→ **Exercise goal**
Each line of the records is to be copied verbatim.

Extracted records
☆ ☆ ☆ ☆ ☆

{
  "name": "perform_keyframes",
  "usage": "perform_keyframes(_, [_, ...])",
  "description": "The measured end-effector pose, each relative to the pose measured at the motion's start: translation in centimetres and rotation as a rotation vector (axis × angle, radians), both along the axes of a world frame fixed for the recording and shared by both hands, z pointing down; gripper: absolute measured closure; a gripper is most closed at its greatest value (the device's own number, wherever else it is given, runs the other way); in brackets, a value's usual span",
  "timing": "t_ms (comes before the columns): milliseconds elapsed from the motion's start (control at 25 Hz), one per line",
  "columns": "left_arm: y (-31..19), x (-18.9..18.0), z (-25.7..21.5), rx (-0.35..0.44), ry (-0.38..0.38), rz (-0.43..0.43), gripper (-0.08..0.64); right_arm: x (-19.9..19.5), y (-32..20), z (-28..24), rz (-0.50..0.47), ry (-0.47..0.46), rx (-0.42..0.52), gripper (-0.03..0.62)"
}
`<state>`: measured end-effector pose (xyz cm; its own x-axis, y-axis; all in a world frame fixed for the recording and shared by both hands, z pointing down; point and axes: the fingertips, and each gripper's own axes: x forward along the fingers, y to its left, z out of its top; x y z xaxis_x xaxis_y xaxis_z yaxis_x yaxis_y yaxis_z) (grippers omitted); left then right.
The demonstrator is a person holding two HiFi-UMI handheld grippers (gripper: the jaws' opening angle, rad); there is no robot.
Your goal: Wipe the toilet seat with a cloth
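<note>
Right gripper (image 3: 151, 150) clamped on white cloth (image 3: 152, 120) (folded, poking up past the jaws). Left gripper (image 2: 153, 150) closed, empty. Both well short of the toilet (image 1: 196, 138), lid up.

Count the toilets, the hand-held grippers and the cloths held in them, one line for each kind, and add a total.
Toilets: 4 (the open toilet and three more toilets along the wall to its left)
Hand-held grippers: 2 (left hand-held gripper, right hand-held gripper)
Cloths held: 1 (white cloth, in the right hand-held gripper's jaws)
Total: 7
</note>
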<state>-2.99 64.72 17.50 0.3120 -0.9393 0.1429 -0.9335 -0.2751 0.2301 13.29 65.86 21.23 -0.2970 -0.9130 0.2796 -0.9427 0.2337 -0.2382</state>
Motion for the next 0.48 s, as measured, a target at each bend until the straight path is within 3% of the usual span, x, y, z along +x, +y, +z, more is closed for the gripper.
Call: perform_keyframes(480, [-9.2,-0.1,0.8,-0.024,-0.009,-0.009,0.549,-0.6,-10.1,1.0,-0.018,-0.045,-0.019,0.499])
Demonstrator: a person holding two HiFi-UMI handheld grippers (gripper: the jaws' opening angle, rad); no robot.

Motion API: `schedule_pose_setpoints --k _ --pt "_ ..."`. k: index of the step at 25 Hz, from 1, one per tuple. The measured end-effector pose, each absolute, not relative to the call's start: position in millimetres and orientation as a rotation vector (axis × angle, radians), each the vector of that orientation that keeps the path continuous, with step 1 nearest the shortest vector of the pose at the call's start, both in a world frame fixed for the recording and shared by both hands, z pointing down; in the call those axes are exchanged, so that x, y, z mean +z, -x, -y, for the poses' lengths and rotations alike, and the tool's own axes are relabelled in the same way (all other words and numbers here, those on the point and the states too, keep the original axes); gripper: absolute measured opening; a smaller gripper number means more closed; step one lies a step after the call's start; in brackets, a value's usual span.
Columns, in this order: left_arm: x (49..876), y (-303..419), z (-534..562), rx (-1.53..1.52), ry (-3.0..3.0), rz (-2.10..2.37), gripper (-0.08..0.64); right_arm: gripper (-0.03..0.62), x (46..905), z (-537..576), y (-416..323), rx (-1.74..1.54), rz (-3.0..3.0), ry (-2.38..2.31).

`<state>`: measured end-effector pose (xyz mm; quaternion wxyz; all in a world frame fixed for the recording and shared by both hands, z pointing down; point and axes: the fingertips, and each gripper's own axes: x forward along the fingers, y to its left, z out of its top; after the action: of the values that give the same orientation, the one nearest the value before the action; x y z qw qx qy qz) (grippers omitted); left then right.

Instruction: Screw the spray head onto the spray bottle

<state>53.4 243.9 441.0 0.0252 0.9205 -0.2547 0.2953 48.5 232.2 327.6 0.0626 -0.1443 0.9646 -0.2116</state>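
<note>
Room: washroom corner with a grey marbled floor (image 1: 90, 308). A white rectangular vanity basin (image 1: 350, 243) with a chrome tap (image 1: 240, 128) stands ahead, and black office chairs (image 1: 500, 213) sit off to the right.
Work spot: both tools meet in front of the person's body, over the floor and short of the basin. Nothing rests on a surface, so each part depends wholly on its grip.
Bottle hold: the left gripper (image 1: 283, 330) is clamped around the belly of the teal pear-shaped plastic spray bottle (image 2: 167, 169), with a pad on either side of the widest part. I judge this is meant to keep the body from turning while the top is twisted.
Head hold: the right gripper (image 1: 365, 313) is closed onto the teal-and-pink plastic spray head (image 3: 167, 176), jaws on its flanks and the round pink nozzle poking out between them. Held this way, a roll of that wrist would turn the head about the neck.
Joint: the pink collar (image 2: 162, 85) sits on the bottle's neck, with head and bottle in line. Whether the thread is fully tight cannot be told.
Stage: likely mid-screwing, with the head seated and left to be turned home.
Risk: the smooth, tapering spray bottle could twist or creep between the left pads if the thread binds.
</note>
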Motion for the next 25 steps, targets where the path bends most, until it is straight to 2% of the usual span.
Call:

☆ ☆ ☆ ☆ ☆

→ **Exercise solution**
{
  "name": "perform_keyframes",
  "usage": "perform_keyframes(_, [_, ...])",
  "description": "The measured end-effector pose, each relative to the pose measured at the motion's start: translation in centimetres and rotation as a rotation vector (axis × angle, radians), both along the axes of a world frame fixed for the recording and shared by both hands, z pointing down; gripper: absolute measured closure; a gripper is most closed at its greatest value (the device's own number, wherever else it is given, runs the other way); in brackets, a value's usual span",
  "timing": "t_ms (comes before the columns): milliseconds elapsed from the motion's start (control at 25 Hz), one per line",
  "columns": "left_arm: y (-31..19), x (-18.9..18.0), z (-25.7..21.5), rx (-0.35..0.44), ry (-0.38..0.38), rz (-0.43..0.43), gripper (-0.08..0.64); right_arm: x (-19.9..19.5), y (-32..20), z (-28..24), rz (-0.50..0.47), ry (-0.47..0.46), rx (-0.42..0.52), gripper (-0.03..0.62)"
}
`<state>`: measured end-effector pose (xyz cm; its own x-axis, y-axis; all in a world frame fixed for the recording and shared by both hands, z pointing down; point and axes: the fingertips, and each gripper's own axes: x forward along the fingers, y to its left, z out of its top; x y z xaxis_x xaxis_y xaxis_z yaxis_x yaxis_y yaxis_z) (grippers omitted); left then right.
The demonstrator is a person holding two HiFi-UMI handheld grippers (gripper: the jaws' opening angle, rad); there is no robot.
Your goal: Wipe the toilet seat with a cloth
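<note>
Right gripper (image 3: 151, 150) clamped on white cloth (image 3: 152, 120) (folded, poking up past the jaws). Left gripper (image 2: 153, 150) closed, empty. Both well short of the toilet (image 1: 196, 138), lid up.

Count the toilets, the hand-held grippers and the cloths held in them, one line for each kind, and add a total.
Toilets: 4 (the open toilet and three more toilets along the wall to its left)
Hand-held grippers: 2 (left hand-held gripper, right hand-held gripper)
Cloths held: 1 (white cloth, in the right hand-held gripper's jaws)
Total: 7
</note>
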<state>-2.99 64.72 17.50 0.3120 -0.9393 0.1429 -0.9335 -0.2751 0.2301 13.29 65.86 21.23 -0.2970 -0.9130 0.2796 -0.9427 0.2337 -0.2382</state>
Motion for the next 0.48 s, as measured, a target at each bend until the straight path is within 3% of the usual span, x, y, z along +x, +y, +z, more is closed for the gripper.
Call: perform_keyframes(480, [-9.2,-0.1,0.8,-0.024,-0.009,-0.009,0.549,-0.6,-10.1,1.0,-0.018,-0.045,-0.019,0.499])
Demonstrator: a person holding two HiFi-UMI handheld grippers (gripper: the jaws' opening angle, rad); no robot.

Motion API: `schedule_pose_setpoints --k _ --pt "_ ..."`. k: index of the step at 25 Hz, from 1, one per tuple. The measured end-effector pose, each absolute, not relative to the call's start: position in millimetres and orientation as a rotation vector (axis × angle, radians), each the vector of that orientation that keeps the path continuous, with step 1 nearest the shortest vector of the pose at the call's start, both in a world frame fixed for the recording and shared by both hands, z pointing down; in the call those axes are exchanged, so that x, y, z mean +z, -x, -y, for the poses' lengths and rotations alike, and the tool's own axes are relabelled in the same way (all other words and numbers here, those on the point and the states too, keep the original axes); gripper: absolute measured opening; a smaller gripper number means more closed; step one lies a step after the call's start; in brackets, a value's usual span.
Columns, in this order: left_arm: x (49..876), y (-303..419), z (-534..562), rx (-1.53..1.52), ry (-3.0..3.0), rz (-2.10..2.37), gripper (-0.08..0.64); right_arm: gripper (-0.03..0.62), x (46..905), z (-537..576), y (-416..323), rx (-1.74..1.54), rz (-3.0..3.0), ry (-2.38..2.31).

`<state>`: measured end-effector pose (xyz mm; quaternion wxyz; all in a world frame fixed for the recording and shared by both hands, z pointing down; point and axes: the fingertips, and each gripper's own axes: x forward along the fingers, y to its left, z out of its top; after the action: of the values that give the same orientation, the one nearest the value before the action; x y z qw qx qy qz) (grippers omitted); left then right.

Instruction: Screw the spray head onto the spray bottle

<state>53.4 243.9 441.0 0.0252 0.9205 -0.2547 0.2953 48.5 232.2 327.6 0.0626 -0.1443 0.9646 -0.2116</state>
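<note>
Room: washroom corner with a grey marbled floor (image 1: 90, 308). A white rectangular vanity basin (image 1: 350, 243) with a chrome tap (image 1: 240, 128) stands ahead, and black office chairs (image 1: 500, 213) sit off to the right.
Work spot: both tools meet in front of the person's body, over the floor and short of the basin. Nothing rests on a surface, so each part depends wholly on its grip.
Bottle hold: the left gripper (image 1: 283, 330) is clamped around the belly of the teal pear-shaped plastic spray bottle (image 2: 167, 169), with a pad on either side of the widest part. I judge this is meant to keep the body from turning while the top is twisted.
Head hold: the right gripper (image 1: 365, 313) is closed onto the teal-and-pink plastic spray head (image 3: 167, 176), jaws on its flanks and the round pink nozzle poking out between them. Held this way, a roll of that wrist would turn the head about the neck.
Joint: the pink collar (image 2: 162, 85) sits on the bottle's neck, with head and bottle in line. Whether the thread is fully tight cannot be told.
Stage: likely mid-screwing, with the head seated and left to be turned home.
Risk: the smooth, tapering spray bottle could twist or creep between the left pads if the thread binds.
</note>
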Motion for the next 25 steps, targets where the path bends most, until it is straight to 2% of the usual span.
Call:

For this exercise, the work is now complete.